START EXERCISE DATA
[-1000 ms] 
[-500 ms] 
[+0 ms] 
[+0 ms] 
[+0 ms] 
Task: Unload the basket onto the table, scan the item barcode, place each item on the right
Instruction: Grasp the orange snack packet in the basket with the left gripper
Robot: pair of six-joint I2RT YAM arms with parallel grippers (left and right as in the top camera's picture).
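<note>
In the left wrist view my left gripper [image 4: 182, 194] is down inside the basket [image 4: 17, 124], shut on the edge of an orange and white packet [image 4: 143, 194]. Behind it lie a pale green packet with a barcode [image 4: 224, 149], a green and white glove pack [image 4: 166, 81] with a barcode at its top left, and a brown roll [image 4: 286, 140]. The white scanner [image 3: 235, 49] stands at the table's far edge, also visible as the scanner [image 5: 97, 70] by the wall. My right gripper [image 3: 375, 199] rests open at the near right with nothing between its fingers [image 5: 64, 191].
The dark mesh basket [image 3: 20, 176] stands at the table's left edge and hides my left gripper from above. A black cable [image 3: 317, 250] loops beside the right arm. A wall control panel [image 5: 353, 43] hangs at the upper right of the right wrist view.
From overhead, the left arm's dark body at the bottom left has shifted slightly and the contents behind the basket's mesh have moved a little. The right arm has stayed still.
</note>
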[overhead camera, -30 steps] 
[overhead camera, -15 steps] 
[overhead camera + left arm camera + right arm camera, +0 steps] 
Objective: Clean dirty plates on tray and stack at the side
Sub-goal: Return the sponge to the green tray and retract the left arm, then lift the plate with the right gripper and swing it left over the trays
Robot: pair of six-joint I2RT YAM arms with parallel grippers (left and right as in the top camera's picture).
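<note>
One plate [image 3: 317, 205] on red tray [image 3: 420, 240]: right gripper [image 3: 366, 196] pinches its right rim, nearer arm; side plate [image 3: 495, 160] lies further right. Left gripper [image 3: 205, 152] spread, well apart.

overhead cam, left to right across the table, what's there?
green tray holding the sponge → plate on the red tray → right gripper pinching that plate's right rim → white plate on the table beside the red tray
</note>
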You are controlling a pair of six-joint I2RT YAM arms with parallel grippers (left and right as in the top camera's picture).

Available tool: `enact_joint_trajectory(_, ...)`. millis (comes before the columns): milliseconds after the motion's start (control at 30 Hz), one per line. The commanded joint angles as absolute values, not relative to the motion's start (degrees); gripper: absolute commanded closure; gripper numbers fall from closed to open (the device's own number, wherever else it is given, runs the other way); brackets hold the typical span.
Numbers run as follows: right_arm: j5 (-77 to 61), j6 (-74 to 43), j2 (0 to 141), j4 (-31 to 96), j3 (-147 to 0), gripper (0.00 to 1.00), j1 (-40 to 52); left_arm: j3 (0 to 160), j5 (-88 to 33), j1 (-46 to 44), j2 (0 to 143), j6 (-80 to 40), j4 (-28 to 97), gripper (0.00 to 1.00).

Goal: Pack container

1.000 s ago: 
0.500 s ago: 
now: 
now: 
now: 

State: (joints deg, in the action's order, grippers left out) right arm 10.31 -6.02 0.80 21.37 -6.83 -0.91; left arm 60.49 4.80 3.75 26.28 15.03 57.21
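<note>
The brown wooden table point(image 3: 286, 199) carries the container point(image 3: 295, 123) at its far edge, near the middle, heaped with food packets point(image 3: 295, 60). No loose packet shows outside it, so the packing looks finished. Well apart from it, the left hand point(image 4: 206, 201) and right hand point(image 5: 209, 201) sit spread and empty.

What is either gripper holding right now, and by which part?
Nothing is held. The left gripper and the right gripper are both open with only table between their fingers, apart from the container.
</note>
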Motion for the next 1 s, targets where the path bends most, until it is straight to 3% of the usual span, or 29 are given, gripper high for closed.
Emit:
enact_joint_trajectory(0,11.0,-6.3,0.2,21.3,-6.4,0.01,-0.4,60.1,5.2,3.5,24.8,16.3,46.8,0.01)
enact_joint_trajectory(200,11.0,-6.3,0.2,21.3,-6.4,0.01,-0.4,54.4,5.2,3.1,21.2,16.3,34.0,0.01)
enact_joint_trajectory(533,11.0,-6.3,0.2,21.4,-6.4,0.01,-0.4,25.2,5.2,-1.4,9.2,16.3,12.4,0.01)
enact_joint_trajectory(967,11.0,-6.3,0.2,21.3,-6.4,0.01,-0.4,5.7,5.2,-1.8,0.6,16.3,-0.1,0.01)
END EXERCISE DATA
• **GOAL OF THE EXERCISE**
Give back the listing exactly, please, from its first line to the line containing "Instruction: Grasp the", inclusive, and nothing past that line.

• **RESPONSE TO THE TASK**
[-1000 ms] 
[-500 ms] 
[+0 ms] 
[+0 ms] 
[+0 ms] 
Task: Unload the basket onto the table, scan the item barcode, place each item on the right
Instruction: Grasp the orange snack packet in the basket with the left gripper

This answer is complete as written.